Jake Dennis (born 16 June 1995) is a British racing driver who lives in Nuneaton, Warwickshire. He currently competes in the Formula E with Avalanche Andretti Formula E.

Early career

Karting
Dennis began his racing career in karting at the age of eight with Andy Cox Racing. In 2005 he clinched South West Cadet championship title. Following year he finished third in the Shenington Club Championship. In 2008 he received Racing Steps Foundation backing and graduated to KF3 category.  in his first year he became British champion in KF3. By 2010 he claimed MSA Super 1 British Junior Championship and the CIK-FIA U18 World Championship.

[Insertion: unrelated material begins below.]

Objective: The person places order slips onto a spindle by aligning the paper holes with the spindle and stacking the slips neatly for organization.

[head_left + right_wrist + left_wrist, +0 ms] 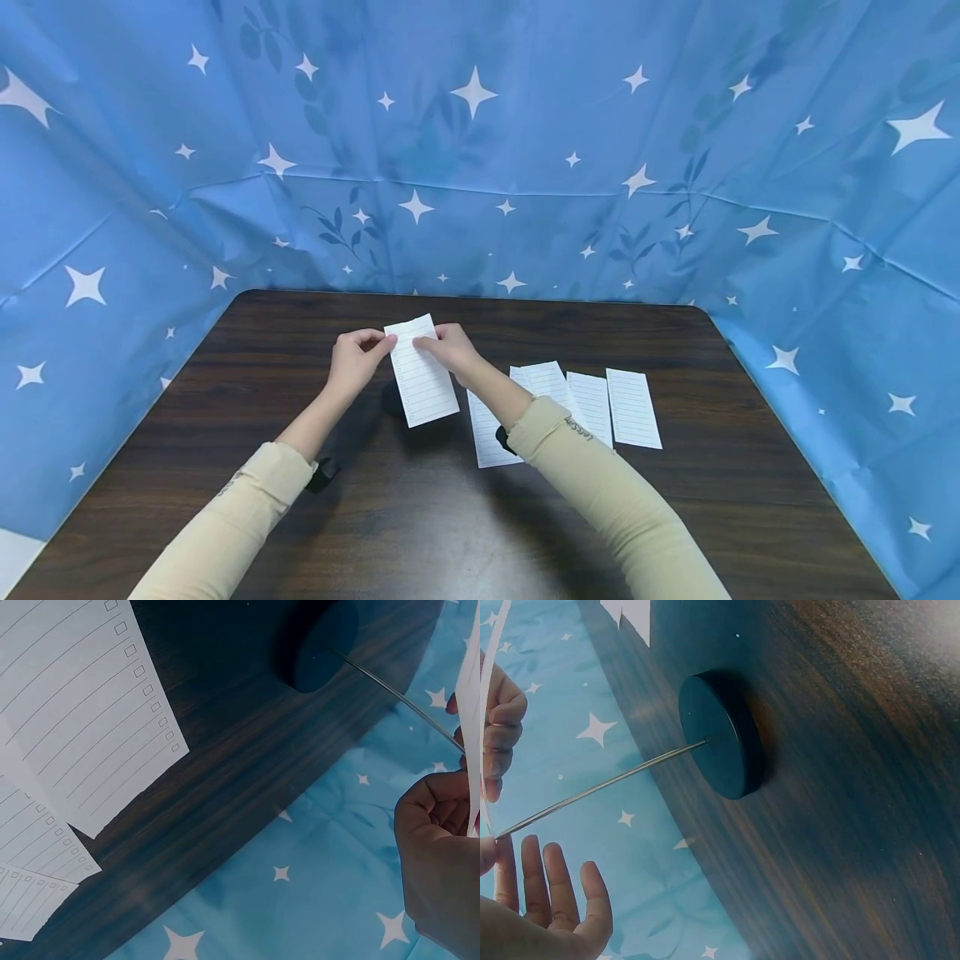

InterSteps & Formula Renault
In 2011 Dennis made his début in single-seaters taking part in the new-for-2011 InterSteps championship for Fortec Motorsport, dominated in the championship and won the title with eight wins. Also he raced for Fortec in off-season Formula Renault UK Finals Series, finishing 19th in the standings with just three point-scoring finishes.

Dennis continued his collaboration with Fortec for Formula Renault 2.0 NEC (initially in British Formula Renault Championship but  the championship was closed due to lack of entries) and Eurocup Formula Renault 2.0.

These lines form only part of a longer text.